- [PROBLEM TO SOLVE]: Your copy should begin with the line containing "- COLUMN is", end with the line containing "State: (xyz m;", match the listing below exactly, and contain no pictures.
========================================
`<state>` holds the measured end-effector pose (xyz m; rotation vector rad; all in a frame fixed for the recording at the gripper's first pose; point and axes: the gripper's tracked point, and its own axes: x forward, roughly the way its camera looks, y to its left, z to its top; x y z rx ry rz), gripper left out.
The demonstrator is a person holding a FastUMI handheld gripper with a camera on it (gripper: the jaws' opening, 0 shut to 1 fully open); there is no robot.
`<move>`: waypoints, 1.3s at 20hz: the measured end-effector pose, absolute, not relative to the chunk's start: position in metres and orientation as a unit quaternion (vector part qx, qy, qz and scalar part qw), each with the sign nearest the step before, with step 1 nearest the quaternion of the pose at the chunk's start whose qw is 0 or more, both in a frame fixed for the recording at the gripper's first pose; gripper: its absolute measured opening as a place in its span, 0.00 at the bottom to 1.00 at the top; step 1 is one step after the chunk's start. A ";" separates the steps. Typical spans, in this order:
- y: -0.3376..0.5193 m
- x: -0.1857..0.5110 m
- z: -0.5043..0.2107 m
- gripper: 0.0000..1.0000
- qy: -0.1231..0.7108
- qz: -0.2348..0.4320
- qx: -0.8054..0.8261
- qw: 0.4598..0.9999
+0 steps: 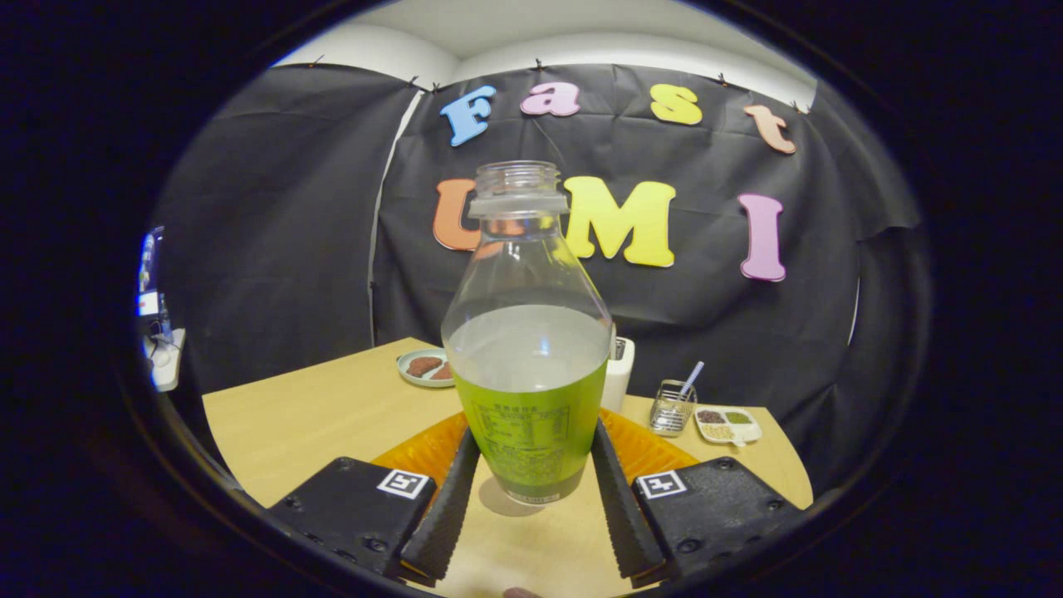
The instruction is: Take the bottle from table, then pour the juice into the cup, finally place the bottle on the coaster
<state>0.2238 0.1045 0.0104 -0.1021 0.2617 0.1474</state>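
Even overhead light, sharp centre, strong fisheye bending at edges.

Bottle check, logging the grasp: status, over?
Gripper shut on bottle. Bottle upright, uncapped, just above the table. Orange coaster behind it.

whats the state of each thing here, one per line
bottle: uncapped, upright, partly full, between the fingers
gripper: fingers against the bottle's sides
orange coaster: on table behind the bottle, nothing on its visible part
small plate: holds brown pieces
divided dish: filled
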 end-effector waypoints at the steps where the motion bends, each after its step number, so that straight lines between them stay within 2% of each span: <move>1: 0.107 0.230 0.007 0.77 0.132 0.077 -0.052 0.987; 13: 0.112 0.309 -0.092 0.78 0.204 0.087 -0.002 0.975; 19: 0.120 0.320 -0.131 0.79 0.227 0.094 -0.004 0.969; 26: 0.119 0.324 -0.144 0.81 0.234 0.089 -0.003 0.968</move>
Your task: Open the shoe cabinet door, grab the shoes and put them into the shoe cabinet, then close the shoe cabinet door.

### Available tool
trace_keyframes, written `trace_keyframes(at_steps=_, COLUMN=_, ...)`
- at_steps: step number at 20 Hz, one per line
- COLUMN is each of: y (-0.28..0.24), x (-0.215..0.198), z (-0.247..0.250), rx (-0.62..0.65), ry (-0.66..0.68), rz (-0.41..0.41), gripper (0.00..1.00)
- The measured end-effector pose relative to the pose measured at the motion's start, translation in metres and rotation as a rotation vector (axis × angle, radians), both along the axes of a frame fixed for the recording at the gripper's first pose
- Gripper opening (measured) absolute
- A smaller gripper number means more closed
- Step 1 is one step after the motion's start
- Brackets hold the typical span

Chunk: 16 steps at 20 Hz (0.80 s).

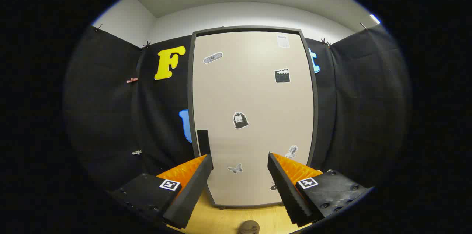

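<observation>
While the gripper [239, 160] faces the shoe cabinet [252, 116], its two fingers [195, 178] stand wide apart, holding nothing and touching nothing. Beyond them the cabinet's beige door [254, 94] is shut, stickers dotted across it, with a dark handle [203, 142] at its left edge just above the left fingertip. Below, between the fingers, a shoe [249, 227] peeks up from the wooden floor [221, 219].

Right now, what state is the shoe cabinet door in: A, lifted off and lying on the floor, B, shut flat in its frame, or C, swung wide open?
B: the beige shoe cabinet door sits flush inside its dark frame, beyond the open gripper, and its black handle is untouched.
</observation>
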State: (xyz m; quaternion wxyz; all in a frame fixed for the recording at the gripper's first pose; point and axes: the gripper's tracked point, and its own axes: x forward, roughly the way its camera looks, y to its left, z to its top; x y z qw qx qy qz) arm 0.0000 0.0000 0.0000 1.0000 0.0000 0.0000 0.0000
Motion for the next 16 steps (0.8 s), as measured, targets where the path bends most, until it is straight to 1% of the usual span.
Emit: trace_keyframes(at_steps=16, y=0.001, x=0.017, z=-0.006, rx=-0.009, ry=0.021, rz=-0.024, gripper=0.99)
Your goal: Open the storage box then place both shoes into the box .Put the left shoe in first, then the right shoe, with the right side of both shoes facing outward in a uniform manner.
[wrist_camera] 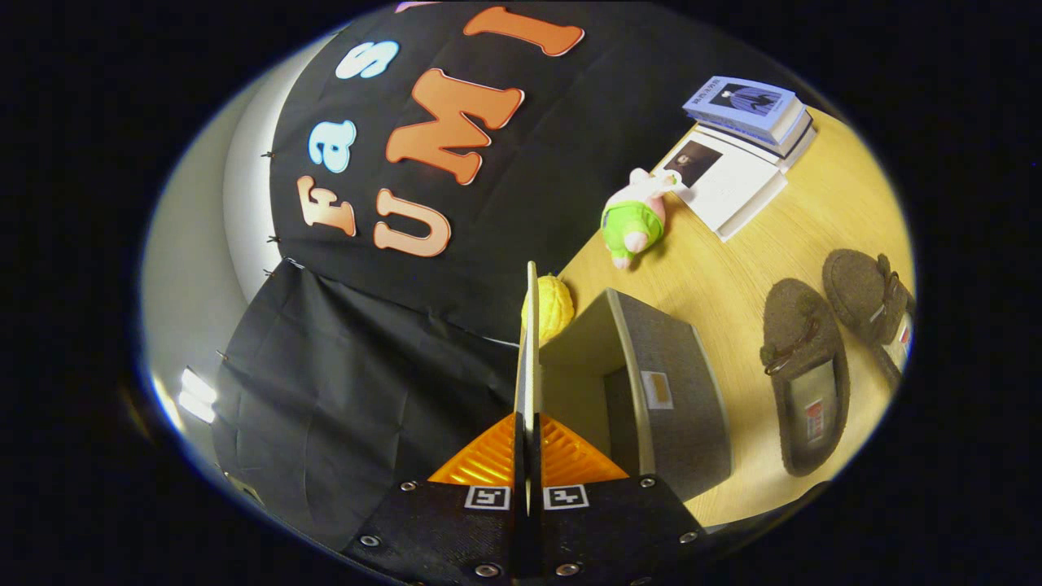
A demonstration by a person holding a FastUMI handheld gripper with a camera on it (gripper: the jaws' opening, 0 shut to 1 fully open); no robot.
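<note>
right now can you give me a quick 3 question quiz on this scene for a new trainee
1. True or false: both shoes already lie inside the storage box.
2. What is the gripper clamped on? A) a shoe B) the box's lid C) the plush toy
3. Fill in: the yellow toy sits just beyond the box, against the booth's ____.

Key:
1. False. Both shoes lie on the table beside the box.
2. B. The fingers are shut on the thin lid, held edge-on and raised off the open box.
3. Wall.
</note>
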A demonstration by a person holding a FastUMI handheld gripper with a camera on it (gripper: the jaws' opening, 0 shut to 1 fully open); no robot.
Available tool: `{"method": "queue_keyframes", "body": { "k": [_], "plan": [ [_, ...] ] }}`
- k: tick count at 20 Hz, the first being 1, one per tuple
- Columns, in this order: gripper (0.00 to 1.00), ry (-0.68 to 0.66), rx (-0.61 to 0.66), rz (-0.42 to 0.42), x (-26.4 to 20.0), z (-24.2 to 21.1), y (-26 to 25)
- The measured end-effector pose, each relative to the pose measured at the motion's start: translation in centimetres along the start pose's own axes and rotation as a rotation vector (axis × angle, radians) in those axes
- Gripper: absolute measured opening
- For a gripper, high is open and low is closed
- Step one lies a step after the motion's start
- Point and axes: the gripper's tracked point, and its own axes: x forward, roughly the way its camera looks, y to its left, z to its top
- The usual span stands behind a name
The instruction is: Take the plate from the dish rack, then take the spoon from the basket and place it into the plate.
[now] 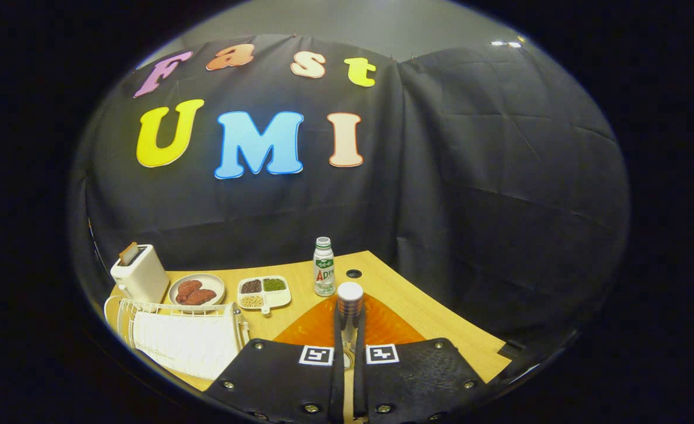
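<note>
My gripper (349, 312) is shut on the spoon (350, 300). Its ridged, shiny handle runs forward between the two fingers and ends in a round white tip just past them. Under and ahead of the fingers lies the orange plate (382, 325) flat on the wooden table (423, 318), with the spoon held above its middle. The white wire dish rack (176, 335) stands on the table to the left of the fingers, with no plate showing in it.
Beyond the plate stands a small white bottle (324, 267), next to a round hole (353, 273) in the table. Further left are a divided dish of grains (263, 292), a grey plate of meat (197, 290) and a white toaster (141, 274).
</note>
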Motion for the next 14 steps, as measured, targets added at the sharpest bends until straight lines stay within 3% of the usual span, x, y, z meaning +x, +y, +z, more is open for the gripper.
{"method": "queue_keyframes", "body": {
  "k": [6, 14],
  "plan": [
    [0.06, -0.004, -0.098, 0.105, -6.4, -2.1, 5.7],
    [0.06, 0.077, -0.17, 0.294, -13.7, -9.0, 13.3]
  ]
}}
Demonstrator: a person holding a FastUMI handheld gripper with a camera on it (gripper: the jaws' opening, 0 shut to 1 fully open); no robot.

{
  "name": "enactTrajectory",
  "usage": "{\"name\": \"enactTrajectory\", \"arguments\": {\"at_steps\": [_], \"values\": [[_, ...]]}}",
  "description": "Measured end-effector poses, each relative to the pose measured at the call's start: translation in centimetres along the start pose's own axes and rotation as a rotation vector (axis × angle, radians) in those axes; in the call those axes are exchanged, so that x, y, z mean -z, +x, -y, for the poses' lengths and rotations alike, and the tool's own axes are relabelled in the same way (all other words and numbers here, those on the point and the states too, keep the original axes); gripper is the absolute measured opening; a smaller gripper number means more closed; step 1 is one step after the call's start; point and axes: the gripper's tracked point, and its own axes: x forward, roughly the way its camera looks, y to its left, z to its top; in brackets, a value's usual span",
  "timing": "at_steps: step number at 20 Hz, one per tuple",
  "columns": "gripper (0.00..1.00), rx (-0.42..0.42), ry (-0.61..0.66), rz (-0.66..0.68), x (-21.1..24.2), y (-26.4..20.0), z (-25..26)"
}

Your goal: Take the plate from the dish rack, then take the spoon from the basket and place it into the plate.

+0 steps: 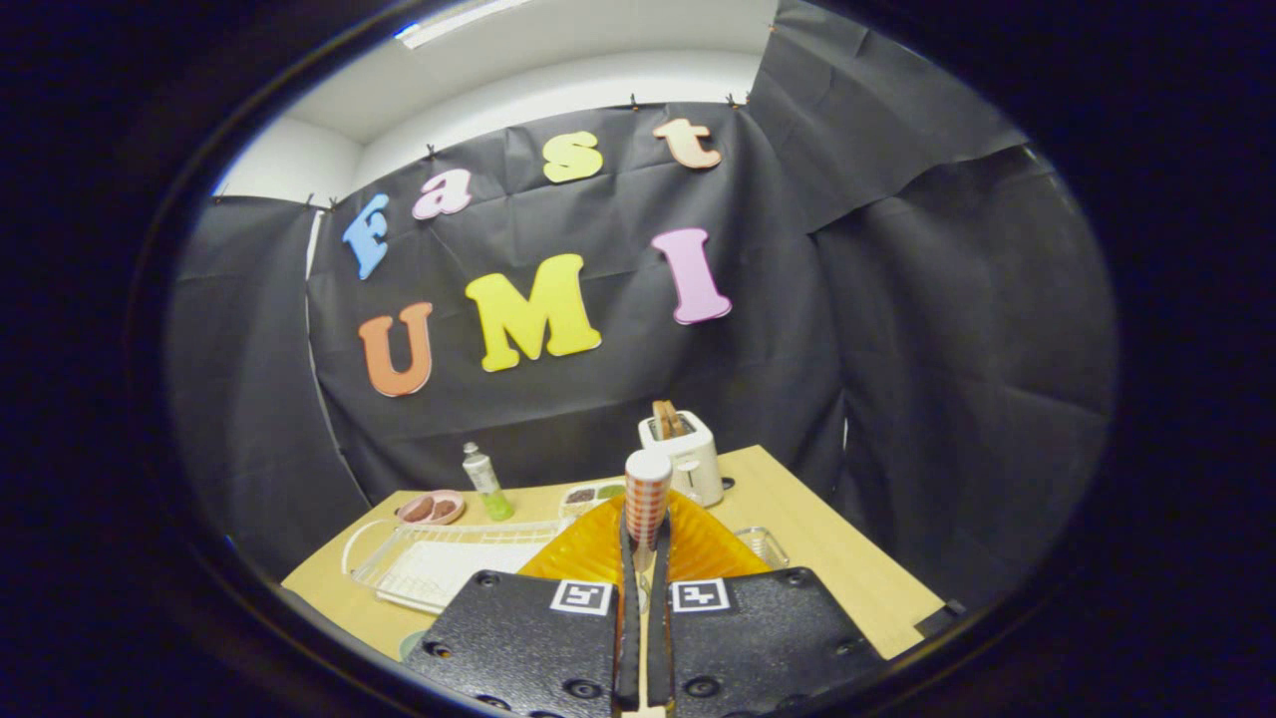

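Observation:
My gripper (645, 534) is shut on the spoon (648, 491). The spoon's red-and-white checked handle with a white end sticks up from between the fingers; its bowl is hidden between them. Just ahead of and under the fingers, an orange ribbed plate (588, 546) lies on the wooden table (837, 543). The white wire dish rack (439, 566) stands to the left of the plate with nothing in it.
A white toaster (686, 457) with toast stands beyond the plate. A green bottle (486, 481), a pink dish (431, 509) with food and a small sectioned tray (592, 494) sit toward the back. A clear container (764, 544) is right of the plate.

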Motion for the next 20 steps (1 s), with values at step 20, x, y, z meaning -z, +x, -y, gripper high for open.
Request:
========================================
- [EXERCISE RESULT]:
- COLUMN is each of: y (-0.28..0.24), x (-0.215..0.198), z (-0.247..0.250), rx (-0.62..0.65), ry (-0.66..0.68), rz (-0.41..0.41), gripper (0.00..1.00)
- The measured end-effector pose relative to the pose measured at the motion's start, translation in metres and rotation as a rotation vector (axis × angle, radians), both along the axes of a frame fixed for the recording at the gripper's first pose
- Gripper opening (measured) absolute
- A smaller gripper number means more closed
- Step 1 is one step after the motion's start
- Brackets hold the typical span

Chunk: 16 steps at 20 Hz (0.80 s).


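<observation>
While the gripper [239, 160] faces the shoe cabinet [252, 116], its two fingers [195, 178] stand wide apart, holding nothing and touching nothing. Beyond them the cabinet's beige door [254, 94] is shut, stickers dotted across it, with a dark handle [203, 142] at its left edge just above the left fingertip. Below, between the fingers, a shoe [249, 227] peeks up from the wooden floor [221, 219].

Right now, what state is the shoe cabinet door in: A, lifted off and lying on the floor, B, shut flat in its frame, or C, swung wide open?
B: the beige shoe cabinet door sits flush inside its dark frame, beyond the open gripper, and its black handle is untouched.
</observation>
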State: (xyz m; quaternion wxyz; all in a frame fixed for the recording at the gripper's first pose; point and axes: the gripper's tracked point, and its own axes: x forward, roughly the way its camera looks, y to its left, z to its top; x y z qw qx qy qz) arm 0.0000 0.0000 0.0000 1.0000 0.0000 0.0000 0.0000

Nothing else is left to add to this answer.